## EXERCISE
Work through the data below line by line and say how many lines hold "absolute"; give only the number.

## PROVIDED MATERIAL
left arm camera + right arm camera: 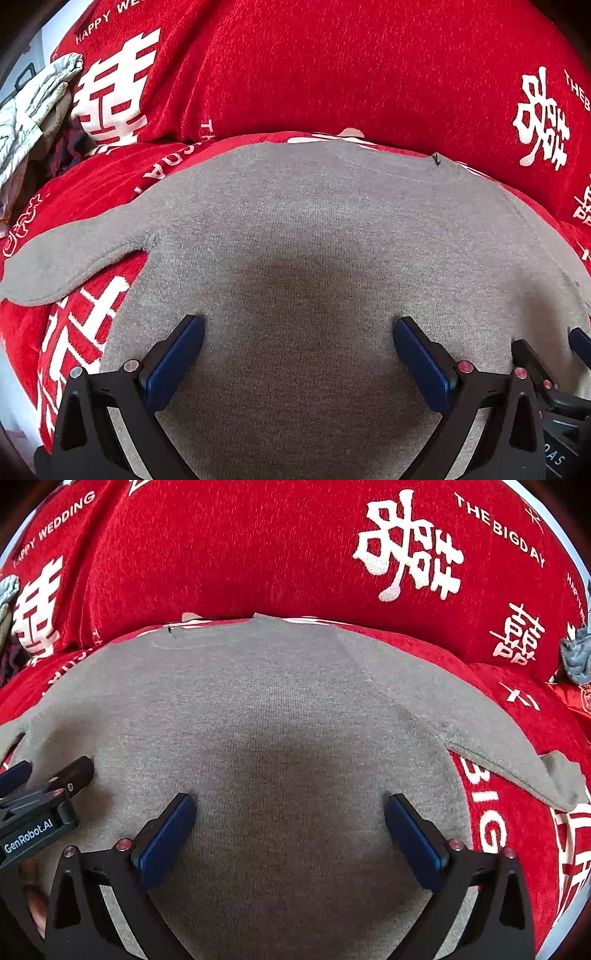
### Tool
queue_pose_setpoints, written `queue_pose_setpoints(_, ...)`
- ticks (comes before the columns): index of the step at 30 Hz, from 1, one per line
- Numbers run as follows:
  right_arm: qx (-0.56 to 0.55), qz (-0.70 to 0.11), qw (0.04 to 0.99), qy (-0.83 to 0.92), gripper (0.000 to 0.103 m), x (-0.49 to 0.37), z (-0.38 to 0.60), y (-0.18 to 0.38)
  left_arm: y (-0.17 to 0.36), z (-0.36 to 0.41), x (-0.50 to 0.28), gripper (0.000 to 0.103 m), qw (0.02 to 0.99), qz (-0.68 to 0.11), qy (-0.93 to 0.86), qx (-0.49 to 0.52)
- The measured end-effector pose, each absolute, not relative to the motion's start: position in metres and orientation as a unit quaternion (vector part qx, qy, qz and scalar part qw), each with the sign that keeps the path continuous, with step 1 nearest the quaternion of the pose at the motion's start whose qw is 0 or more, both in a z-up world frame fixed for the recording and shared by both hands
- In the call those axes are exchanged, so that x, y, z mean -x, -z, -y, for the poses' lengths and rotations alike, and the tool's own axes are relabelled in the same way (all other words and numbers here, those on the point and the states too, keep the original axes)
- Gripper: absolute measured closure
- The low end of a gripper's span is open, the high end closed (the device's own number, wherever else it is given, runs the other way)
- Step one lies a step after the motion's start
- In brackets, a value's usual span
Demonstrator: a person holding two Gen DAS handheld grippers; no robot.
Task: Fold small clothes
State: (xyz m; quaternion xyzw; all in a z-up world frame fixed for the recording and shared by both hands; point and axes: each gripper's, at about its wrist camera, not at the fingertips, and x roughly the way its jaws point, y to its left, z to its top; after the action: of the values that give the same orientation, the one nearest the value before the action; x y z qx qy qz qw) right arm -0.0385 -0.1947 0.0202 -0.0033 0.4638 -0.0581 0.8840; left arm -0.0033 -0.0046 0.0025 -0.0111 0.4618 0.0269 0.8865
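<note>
Grey top [314,229] flat on red cover [295,74], two grippers, left [299,328], right [290,806], fingers spread, perhaps touching.

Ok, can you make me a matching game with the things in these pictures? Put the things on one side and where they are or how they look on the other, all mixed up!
Things:
1. grey top
2. red cover
3. left gripper
4. grey rag

Descriptions:
A. open, above the middle of the cloth
B. crumpled at the far right edge
C. spread flat, a sleeve out to each side
D. printed with white characters and words

Pairs: 1-C, 2-D, 3-A, 4-B
</note>
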Motion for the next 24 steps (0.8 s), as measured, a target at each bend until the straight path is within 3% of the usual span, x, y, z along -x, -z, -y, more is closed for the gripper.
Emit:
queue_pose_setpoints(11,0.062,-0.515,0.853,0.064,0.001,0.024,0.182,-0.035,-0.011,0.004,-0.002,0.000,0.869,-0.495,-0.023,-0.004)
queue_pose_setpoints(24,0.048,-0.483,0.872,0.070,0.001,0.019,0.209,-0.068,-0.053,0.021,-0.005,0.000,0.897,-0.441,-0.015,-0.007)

## ANSWER TO THE EXERCISE
2